> [Task requirements]: Please copy each line of the listing below in which the word "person" appears.

> [Data records]:

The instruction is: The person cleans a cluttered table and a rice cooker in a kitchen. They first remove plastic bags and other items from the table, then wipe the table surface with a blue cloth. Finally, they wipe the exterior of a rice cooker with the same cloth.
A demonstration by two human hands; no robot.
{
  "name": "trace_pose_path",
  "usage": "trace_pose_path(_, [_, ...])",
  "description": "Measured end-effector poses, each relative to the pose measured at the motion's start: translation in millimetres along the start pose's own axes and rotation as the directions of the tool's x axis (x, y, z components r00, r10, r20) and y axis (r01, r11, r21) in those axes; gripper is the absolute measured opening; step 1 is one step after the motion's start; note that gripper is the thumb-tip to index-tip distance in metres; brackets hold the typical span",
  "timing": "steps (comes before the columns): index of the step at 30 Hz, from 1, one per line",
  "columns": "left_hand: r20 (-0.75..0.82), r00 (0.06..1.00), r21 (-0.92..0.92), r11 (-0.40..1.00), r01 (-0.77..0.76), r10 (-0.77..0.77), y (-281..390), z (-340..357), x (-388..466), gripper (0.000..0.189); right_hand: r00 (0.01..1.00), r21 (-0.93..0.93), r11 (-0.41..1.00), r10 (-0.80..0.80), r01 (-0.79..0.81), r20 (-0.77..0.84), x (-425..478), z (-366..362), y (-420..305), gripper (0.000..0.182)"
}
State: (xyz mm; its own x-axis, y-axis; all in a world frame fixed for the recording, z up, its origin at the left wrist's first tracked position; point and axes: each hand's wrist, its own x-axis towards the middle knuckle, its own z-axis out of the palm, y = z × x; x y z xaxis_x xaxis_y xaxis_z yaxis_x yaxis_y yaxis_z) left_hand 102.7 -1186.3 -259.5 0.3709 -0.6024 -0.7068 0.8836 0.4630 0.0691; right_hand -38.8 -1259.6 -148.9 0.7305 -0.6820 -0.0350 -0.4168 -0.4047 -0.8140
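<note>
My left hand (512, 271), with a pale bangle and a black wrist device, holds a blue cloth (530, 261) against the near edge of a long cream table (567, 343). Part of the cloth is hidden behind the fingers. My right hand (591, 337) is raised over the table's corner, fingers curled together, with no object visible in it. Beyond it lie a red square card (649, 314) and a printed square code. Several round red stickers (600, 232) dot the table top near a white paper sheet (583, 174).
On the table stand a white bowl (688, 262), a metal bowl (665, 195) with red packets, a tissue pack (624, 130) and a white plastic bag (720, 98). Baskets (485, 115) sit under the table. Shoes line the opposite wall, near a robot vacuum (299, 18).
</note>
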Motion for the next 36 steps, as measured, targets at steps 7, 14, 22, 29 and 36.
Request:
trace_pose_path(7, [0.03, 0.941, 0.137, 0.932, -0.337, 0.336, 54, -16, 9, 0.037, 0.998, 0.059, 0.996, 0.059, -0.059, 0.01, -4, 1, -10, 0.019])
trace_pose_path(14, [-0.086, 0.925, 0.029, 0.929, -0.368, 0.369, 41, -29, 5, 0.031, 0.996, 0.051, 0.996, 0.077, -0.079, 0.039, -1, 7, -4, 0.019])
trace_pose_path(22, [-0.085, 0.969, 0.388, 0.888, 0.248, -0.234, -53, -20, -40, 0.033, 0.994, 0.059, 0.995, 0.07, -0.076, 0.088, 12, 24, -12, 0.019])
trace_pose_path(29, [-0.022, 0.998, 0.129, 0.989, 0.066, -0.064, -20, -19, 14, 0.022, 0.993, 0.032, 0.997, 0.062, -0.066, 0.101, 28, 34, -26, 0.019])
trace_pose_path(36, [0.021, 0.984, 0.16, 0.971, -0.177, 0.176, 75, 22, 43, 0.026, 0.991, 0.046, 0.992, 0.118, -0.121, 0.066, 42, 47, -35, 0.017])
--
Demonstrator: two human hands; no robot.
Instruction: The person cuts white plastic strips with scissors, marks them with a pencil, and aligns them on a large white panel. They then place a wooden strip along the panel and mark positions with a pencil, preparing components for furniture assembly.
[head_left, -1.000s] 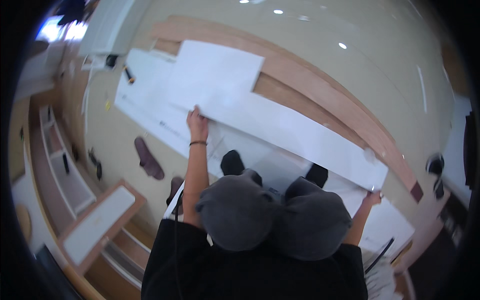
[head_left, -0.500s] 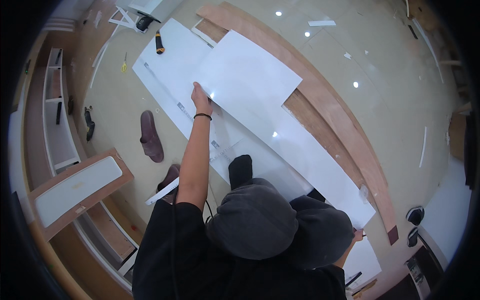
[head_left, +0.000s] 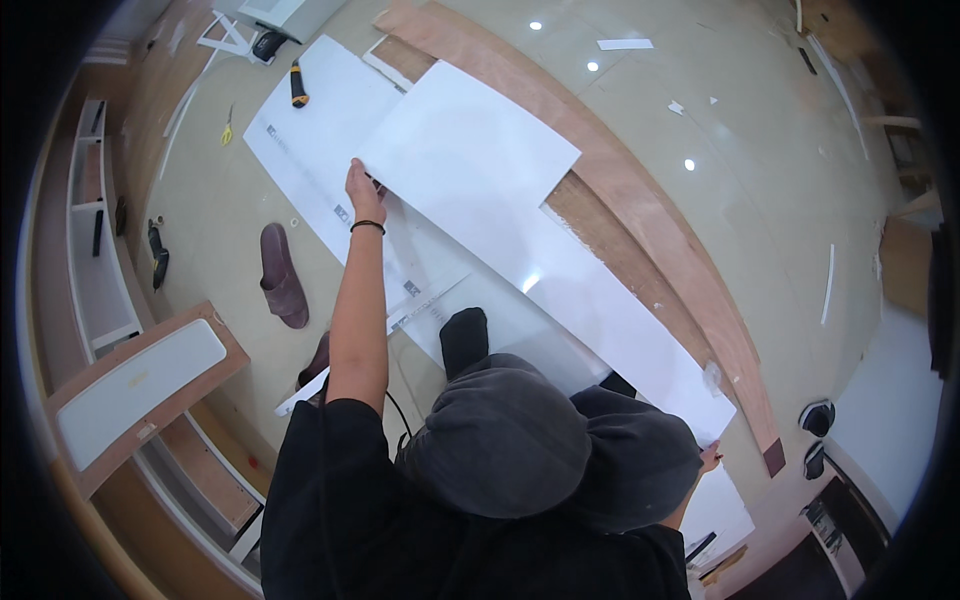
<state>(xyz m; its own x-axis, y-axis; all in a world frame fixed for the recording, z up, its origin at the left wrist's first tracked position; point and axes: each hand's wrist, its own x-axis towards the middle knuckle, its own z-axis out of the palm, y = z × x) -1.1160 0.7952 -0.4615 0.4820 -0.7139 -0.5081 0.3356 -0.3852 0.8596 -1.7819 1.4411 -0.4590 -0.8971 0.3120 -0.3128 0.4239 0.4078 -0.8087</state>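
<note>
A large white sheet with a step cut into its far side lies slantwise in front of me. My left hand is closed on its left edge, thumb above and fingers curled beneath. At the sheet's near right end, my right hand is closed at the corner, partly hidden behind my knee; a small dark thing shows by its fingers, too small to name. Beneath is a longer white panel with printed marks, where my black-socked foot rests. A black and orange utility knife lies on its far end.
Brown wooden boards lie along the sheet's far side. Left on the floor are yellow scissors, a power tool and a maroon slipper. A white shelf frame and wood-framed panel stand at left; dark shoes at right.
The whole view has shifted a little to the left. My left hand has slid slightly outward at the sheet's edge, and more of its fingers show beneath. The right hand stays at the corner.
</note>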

> [Response to this task]:
The instruction is: The person cleans a cluttered table and a rice cooker in a kitchen. They first remove plastic bags and other items from the table, then wipe the table surface with a blue cloth. Finally, they wipe the exterior of a rice cooker with the same cloth.
Instruction: The person cuts white plastic strips with scissors, marks them with a pencil, and aligns them on a large white panel. They then place a wooden strip along the panel and mark positions with a pencil, preparing components for furniture assembly.

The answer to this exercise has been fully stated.